• [DATA FOR PROCESSING]:
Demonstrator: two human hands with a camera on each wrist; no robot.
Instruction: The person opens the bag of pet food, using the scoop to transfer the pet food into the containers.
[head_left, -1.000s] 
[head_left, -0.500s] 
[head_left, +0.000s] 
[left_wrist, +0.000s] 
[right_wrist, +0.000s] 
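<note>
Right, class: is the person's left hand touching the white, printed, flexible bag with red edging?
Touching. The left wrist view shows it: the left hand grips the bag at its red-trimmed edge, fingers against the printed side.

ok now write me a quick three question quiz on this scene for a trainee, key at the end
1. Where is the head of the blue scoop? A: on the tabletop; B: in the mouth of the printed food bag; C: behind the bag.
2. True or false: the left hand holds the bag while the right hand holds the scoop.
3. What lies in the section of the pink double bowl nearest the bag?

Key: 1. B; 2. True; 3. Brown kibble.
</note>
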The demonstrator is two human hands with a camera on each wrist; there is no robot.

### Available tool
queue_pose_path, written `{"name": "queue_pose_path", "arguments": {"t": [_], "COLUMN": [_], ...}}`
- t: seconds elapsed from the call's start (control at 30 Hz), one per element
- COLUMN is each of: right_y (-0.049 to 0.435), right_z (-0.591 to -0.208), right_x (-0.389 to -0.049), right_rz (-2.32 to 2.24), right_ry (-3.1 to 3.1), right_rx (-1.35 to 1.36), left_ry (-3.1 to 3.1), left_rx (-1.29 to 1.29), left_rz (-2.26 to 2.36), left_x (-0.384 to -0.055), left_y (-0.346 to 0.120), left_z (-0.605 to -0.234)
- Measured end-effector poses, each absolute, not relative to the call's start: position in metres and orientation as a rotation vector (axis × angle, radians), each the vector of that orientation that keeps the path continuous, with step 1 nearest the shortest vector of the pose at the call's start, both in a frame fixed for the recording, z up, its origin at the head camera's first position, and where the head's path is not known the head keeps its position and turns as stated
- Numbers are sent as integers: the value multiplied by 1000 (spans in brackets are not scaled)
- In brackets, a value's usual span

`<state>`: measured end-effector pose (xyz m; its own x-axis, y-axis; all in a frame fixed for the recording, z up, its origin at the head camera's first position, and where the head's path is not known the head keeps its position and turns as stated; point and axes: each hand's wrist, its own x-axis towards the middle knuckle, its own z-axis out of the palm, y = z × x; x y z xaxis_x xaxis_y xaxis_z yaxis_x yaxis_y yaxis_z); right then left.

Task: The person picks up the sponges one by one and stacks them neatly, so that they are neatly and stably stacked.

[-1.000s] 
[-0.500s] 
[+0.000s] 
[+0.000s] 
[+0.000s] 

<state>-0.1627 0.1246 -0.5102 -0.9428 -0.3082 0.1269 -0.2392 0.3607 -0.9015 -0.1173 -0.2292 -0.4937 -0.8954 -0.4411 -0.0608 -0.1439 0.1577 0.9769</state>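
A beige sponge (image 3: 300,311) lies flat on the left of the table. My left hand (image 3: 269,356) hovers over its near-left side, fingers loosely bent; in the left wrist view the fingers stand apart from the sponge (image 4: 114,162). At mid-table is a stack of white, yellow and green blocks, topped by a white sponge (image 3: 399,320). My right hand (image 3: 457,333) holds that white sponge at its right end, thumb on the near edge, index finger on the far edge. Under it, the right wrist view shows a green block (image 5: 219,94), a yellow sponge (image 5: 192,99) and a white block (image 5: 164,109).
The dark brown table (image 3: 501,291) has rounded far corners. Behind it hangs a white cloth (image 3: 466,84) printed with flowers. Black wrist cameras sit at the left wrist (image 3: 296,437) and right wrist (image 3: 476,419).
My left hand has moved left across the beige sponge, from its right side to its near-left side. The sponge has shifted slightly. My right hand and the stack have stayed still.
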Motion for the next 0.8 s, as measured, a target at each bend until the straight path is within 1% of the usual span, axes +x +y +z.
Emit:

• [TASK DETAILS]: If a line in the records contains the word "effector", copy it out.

• [ANSWER FOR THE TASK]:
- Measured end-effector poses, each absolute, not relative to the call's start: position in metres and orientation as a rotation vector (axis × angle, radians), each the vector of that orientation that keeps the path continuous, with step 1 nearest the shortest vector of the pose at the call's start, both in a frame fixed for the recording, z up, its origin at the head camera's first position, and where the head's path is not known the head keeps its position and turns as stated
`<state>`: measured end-effector pose (xyz m; its own x-axis, y-axis; all in a frame fixed for the recording, z up, its origin at the head camera's first position, and where the head's path is not known the head keeps its position and turns as stated; point and axes: each hand's wrist, its own x-axis towards the middle knuckle, its own z-axis out of the palm, y = z × x; x y z xaxis_x xaxis_y xaxis_z yaxis_x yaxis_y yaxis_z); right then left.

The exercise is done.